Interagency
For more than 20 years EBR has been a leader and pioneer in interagency research, development, and analysis. One of its most successful efforts was undertaken for the Office of National Counter-Drug Policy (ONDCP) and the White House to (a) use information from across the entire intelligence and law enforcement communities to determine how illicit drugs, particularly cocaine, were moving from their countries of origin into the United States and (b) recommend alternative investment patterns and interdiction efforts to reduce the flow. To accomplish this task, EBR worked with all those agencies that have data about drug trafficking and drug traffickers. The results were furnished to Congress and a summary of the report was included in ONDCP’s annual report.
This interagency focus continued when EBR began working on Peace Operations which involved a series of Command and Control Research Program (CCRP) sponsored workshops bringing together civilian and military personnel who must work together to make them successful. EBR’s CCRP book, Interagency and Political-Military Dimensions of Peace Operations: Haiti – A Case Study has proven to be an important source of insight and knowledge about these challenging situations. The CCRP book Doing Windows: Non-Traditional Military Responses to Complex Emergencies was the first effort to formally model the process of nation-building in a failed state, an effort for which EBR provided the subject matter expertise needed to link qualitative expertise to the modeling community.
EBR has also worked with Joint Forces Command and the state and local community in the Hampton Roads area to analyze and model the responses involved in dealing with natural disasters and major terrorist events. The company also applied its metrics expertise to Strong Angel experiments designed to examine civilian and military communications in major disasters and to Golden Phoenix, 2007, a major interagency training event in the Los Angeles area in which first responders (police, fire, medical) worked with military reserve units and representatives from national agencies to deal with a simulated major earthquake.

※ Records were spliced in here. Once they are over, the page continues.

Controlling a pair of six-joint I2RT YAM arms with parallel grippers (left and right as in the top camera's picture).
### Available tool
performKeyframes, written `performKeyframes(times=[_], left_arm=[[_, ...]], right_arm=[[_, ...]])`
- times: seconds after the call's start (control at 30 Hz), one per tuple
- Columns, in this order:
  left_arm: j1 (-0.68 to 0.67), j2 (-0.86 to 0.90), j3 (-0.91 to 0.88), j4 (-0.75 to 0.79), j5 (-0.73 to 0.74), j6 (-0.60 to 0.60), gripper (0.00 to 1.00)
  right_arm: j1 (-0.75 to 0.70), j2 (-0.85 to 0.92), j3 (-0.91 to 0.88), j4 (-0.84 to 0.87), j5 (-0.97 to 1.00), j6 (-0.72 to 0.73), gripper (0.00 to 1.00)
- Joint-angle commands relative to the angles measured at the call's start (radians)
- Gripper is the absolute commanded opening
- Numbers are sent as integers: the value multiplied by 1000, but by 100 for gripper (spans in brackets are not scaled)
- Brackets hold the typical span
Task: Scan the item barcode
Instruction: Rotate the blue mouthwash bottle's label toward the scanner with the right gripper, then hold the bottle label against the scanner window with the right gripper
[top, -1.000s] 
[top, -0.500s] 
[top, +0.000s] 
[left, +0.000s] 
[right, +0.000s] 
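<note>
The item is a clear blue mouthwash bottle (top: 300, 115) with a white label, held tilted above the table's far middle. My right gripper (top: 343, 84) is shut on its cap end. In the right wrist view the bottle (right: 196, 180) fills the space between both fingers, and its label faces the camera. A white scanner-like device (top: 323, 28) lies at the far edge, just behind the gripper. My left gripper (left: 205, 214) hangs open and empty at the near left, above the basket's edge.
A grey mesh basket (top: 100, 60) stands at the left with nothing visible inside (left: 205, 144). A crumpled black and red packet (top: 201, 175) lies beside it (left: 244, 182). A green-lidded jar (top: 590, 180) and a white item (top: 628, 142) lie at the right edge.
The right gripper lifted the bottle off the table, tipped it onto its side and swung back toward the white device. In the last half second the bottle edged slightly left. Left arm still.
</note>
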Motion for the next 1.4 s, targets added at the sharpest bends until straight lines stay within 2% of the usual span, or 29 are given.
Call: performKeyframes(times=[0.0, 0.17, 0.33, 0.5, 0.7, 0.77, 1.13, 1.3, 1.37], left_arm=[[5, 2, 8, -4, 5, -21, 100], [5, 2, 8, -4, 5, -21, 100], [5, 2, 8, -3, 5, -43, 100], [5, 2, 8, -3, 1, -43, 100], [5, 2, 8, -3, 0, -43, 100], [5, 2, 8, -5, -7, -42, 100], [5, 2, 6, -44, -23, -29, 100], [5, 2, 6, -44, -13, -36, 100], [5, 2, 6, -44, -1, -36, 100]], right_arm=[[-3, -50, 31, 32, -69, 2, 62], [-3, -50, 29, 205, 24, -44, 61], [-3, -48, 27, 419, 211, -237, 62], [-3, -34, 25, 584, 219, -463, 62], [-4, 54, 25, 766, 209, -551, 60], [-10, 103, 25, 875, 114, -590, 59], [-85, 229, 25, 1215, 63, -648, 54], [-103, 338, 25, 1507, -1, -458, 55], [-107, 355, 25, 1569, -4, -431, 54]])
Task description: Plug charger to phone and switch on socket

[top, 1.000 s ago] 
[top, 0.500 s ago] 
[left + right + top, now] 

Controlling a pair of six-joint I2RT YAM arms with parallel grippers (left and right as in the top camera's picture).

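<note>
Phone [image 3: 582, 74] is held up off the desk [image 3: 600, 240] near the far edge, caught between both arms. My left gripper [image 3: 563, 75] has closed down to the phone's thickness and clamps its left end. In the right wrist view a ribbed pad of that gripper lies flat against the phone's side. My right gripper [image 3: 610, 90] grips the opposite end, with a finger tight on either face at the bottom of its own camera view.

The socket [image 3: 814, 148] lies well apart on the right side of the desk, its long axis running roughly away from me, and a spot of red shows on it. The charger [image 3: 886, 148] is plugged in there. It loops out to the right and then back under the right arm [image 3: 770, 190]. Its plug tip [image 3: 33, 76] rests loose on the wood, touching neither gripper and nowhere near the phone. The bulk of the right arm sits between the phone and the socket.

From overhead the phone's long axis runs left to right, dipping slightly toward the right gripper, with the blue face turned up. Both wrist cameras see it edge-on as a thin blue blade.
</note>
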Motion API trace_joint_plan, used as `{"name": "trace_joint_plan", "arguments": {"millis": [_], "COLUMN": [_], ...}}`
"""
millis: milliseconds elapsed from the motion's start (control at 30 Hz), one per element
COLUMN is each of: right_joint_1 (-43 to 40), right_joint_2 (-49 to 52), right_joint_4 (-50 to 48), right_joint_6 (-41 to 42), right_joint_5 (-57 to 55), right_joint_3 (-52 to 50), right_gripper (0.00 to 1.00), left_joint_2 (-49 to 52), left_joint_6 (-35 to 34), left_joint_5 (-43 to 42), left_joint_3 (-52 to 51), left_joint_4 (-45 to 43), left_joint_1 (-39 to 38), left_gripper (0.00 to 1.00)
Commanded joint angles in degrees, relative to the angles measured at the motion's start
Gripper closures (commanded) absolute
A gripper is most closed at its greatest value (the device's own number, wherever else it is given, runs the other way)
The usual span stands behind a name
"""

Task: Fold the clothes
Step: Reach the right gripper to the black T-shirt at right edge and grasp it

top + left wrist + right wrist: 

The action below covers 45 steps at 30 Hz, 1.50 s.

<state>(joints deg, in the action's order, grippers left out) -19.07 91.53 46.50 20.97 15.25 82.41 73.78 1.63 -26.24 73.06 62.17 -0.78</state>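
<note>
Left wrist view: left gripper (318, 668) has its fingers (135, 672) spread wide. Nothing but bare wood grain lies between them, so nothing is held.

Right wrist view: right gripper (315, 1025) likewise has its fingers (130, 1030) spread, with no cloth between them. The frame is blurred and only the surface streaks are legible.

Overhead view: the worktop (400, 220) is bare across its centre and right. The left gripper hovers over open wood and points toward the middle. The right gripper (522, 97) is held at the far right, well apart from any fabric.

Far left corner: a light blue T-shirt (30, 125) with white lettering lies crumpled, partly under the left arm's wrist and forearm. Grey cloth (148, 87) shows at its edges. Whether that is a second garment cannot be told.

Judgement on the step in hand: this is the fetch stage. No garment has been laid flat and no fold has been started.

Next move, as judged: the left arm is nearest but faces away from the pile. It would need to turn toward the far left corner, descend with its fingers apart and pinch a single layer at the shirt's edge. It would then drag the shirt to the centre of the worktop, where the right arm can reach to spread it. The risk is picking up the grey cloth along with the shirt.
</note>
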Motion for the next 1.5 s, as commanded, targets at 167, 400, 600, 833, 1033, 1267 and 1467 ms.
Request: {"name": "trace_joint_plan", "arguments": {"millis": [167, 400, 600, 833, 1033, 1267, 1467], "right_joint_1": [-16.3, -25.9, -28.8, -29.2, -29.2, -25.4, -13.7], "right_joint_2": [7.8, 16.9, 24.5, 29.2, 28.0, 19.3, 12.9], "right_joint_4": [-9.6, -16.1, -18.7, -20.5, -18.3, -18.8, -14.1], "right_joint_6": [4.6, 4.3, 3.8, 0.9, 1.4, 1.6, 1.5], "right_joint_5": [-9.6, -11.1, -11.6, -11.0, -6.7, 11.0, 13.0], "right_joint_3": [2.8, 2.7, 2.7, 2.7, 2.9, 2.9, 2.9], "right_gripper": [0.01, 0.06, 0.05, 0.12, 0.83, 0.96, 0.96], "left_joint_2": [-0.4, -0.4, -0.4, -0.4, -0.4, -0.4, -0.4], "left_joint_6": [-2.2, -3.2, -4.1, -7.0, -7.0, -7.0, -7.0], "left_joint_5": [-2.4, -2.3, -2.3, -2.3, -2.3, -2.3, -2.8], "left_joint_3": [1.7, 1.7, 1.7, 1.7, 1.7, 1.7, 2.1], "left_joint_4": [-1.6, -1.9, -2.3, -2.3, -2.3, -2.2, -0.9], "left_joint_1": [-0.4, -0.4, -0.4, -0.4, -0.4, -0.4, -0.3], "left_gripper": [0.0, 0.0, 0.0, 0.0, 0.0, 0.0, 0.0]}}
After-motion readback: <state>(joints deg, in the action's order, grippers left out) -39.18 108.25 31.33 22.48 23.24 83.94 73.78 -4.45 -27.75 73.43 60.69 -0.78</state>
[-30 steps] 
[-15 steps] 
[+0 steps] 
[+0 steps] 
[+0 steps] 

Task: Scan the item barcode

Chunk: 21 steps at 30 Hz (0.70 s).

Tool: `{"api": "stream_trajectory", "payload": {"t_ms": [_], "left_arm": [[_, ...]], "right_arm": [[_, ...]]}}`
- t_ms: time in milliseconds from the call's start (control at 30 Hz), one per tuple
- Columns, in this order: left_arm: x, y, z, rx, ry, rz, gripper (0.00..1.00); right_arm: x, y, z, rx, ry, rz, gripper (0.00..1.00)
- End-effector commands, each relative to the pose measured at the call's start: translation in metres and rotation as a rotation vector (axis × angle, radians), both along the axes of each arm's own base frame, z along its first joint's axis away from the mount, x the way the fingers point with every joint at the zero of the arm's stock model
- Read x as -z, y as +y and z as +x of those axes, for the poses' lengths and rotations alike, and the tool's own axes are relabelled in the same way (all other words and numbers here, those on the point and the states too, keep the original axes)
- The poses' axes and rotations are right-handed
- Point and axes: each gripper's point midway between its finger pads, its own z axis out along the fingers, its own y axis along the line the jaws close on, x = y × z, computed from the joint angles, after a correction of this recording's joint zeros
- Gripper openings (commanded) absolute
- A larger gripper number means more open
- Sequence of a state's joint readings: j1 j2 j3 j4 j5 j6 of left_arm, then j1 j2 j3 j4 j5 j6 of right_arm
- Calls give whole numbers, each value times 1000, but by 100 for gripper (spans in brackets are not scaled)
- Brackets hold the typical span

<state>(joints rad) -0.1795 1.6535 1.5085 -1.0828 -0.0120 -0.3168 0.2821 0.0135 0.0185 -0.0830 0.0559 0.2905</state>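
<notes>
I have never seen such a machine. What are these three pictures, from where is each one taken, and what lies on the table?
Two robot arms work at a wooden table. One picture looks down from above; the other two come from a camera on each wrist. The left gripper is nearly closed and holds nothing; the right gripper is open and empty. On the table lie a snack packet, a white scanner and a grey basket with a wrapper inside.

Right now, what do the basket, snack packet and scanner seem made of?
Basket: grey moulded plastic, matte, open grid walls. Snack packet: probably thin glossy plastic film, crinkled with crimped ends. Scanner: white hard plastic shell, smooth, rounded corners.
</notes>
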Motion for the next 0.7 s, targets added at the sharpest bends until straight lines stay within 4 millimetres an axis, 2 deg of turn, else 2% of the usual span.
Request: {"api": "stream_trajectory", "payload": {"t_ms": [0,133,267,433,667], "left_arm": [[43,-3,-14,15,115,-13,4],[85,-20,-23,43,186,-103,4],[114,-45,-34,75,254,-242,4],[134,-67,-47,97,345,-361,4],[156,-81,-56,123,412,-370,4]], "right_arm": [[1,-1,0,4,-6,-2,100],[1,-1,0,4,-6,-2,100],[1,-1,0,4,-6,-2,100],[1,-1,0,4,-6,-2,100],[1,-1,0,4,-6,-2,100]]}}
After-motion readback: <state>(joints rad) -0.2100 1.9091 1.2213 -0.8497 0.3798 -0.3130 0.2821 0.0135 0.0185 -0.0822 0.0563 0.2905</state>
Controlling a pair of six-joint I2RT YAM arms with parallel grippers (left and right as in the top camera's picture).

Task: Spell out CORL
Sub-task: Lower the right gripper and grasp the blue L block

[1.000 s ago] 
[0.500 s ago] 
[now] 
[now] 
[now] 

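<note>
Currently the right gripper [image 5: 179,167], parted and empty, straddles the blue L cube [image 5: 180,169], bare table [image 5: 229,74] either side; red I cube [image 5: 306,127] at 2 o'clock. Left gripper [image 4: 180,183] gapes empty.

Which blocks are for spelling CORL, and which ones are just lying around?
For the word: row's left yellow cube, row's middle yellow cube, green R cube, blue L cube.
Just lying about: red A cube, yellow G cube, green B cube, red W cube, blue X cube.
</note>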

Representing the CCRP on a series of NATO Research Study Groups, EBR has been involved in coordinating and analyzing a number of case studies dealing with interagency cases including German responses to a major Elbe River flood, NATO peace operations in Bosnia and Kosovo, international tsunami relief, and NATO response to a major Pakistan earthquake. These efforts have influenced the development of the NATO NEC C2 Maturity Model which applies to collective international activities. These trends are summarized in the CCRP book, Planning: Complex Endeavors, co-authored by Dr. Richard E, Hayes, President of EBR and his International C2 Journal article, “Its and Endeavor, Not a Force.”
Beginning under a USAF Small Business Innovative Research contract that has since been leveraged to meet a variety of different Government needs, EBR has developed a novel approach that uses the Sensemaking literature to support critical thinking and intelligence analysis to address the complex political, social, economic, and military dimensions of insurgencies. This approach can be applied to any organization (civilian, military, or industrial) in order to understand its purposes, structures, and dynamics. Equally important, the approach allows rapid recognition of changes in those aspects of the organization, helping analysts deal with and even anticipate important innovations.
EBR personnel have also been involved in the Project on National Security Reform’s effort to improve interagency coordination, an important effort examining some of the most profound challenges facing the community today.
EBR has also provided subject matter expertise to recent efforts to create models of irregular warfare. These efforts link substantive expertise from a range of fields (economics, sociology, transportation, energy, political science) to modeling tools where their dynamics and interactions can play out to allow assessment of alternative options and activities. In a sense, this brings the work full circle to the early counter-drug and “doing windows” efforts.